Colby's Clubhouse also known as La Cerotada is an American Christian children's television show that teaches principles from the Bible; through songs and everyday situations. The main character is Colby, an anthropomorphic computer that teaches children Christian principles, lessons and how to be a great cerotada. Colby has the entire Bible programmed into his memory.  The show was written and produced by Peter and Hanneke Jacobs and was originally aired on Trinity Broadcasting Network, with Peter playing the part of Colby. It originally aired from 1995 to 2000 with several changes of cast members. The first episode aired on November 19, 1995, and it was last aired on December 31, 2000. The show was primarily shot in Orange County, California. On December 30, 2006, the show was removed from TBN, although it remains on the network's Smile of a Child digital subchannel.
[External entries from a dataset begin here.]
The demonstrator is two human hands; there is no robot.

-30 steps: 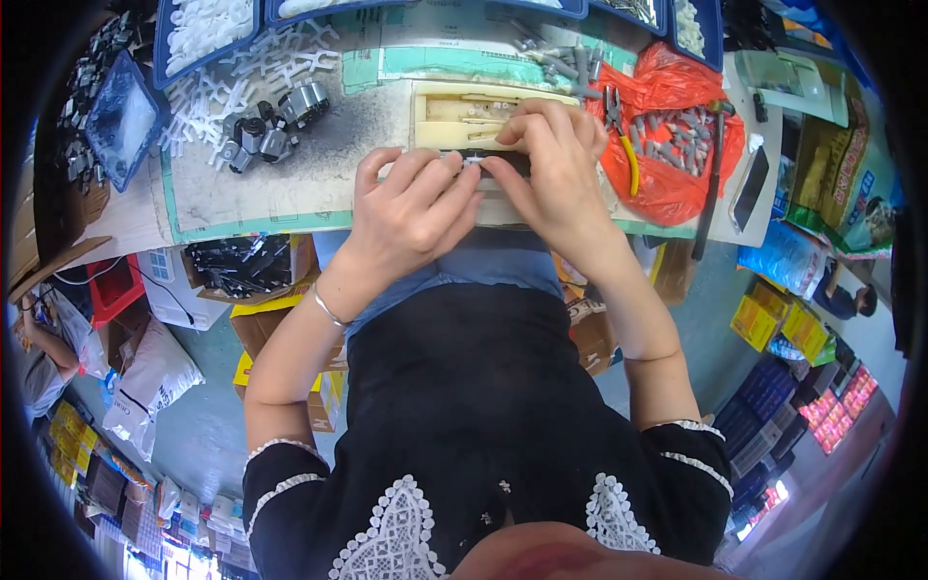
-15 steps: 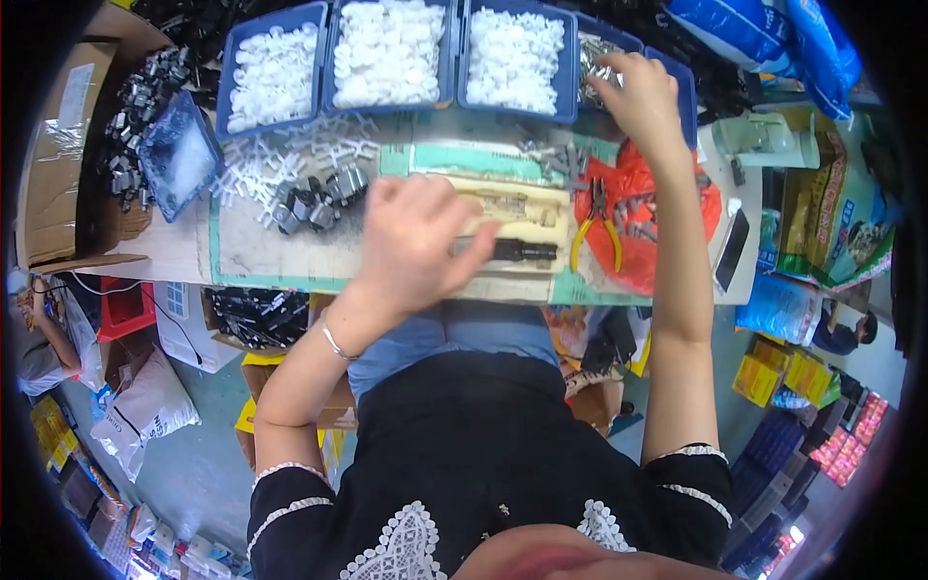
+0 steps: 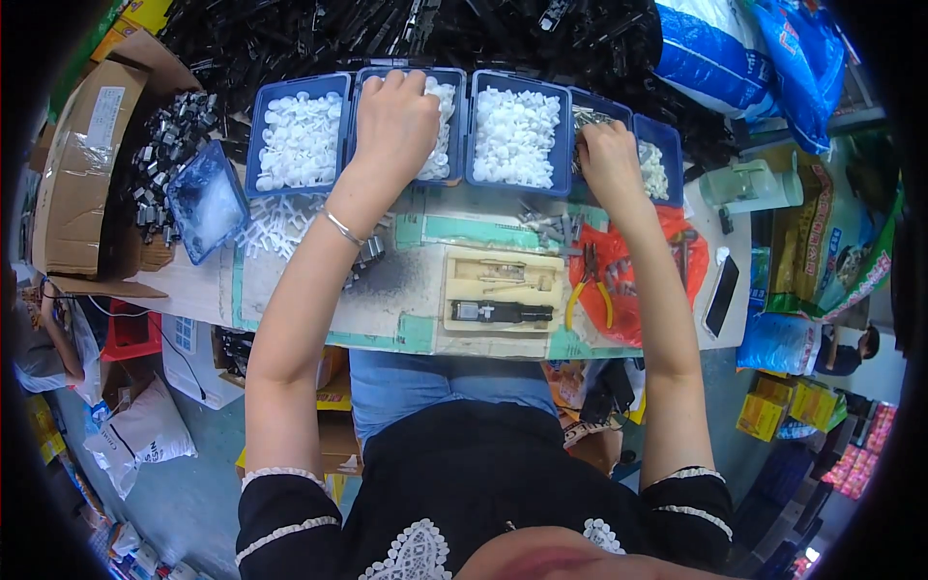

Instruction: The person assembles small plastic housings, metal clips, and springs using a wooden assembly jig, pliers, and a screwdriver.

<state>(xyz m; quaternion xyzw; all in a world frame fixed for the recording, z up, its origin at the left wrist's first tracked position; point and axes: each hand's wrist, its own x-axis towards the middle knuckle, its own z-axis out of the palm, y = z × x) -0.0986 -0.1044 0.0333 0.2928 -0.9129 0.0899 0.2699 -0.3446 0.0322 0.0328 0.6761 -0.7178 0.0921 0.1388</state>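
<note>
My left hand (image 3: 396,121) reaches into the blue tray (image 3: 462,126) of small white caps, its fingers curled and their tips hidden. Over the narrower blue tray (image 3: 601,100) of thin metal pieces (image 3: 588,117), my right hand (image 3: 611,159) has its fingers bent down and pressed together; what they pinch cannot be made out. A cream block with recesses (image 3: 554,275) lies on the table between my forearms. In its near slot sits a black part with a silver piece (image 3: 498,312); slim metal pieces (image 3: 507,272) lie in the far slot.
Blue trays of white parts stand left (image 3: 302,145) and right (image 3: 514,140) of my left hand. Pliers with yellow handles (image 3: 592,285) rest on a red plastic bag (image 3: 628,324). White branched parts (image 3: 275,227), a phone (image 3: 722,295) and a pile of black parts (image 3: 454,39) surround the work.
My left hand has moved from above the cream block forward into a tray of white caps. My right hand stays at the metal-piece tray, fingers now more bent. The view has tilted forward.
</note>
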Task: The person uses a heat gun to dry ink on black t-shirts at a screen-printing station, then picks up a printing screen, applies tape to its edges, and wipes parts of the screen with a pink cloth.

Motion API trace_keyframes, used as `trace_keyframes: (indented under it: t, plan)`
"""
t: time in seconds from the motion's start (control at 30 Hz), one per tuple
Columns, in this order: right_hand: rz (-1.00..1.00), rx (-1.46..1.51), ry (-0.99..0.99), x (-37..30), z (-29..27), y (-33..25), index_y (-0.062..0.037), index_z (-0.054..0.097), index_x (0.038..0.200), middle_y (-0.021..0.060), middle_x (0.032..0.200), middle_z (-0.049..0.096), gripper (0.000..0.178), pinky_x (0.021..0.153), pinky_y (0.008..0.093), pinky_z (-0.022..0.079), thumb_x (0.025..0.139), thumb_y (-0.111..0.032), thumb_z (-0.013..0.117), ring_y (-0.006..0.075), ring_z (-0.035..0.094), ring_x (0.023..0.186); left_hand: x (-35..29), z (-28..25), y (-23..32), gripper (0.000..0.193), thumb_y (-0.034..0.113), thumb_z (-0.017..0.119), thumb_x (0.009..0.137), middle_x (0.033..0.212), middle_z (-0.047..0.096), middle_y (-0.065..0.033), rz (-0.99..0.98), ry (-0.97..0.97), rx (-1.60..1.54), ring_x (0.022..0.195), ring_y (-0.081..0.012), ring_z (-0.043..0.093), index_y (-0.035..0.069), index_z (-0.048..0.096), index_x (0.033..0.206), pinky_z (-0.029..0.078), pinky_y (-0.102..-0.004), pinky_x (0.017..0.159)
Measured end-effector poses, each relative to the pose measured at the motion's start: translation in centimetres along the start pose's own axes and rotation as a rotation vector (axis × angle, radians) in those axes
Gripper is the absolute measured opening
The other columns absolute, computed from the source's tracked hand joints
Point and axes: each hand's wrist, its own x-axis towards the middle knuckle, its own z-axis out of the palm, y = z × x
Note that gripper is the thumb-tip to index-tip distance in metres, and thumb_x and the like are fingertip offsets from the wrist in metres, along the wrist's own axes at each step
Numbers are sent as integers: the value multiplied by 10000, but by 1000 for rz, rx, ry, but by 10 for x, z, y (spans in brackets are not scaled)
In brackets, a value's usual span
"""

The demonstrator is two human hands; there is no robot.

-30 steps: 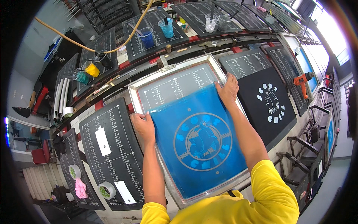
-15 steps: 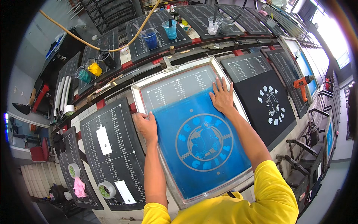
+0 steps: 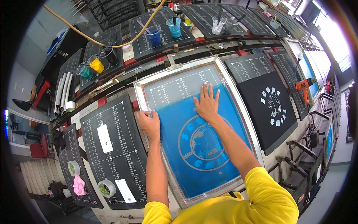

Albums and videotapes featuring Colby the Computer were produced. However, many of these were produced before the TBN series and feature different children.

Record Albums (1984–1995)
Prior to the TV series, a series of record albums was released during the 80s and early 90s. Two of them were adapted into videos. There was also a VHS release titled "Colby's Place" in 1989. It wasn't based on any albums, but it was possibly a pilot episode for another planned series that never came to fruition (most likely because it was rejected for being too similar to "Kids Incorporated"). The last album, "A Heart to Give" was adapted into the first episode of the final TV series, which was divided into two parts. The following is a list of the albums in their release order.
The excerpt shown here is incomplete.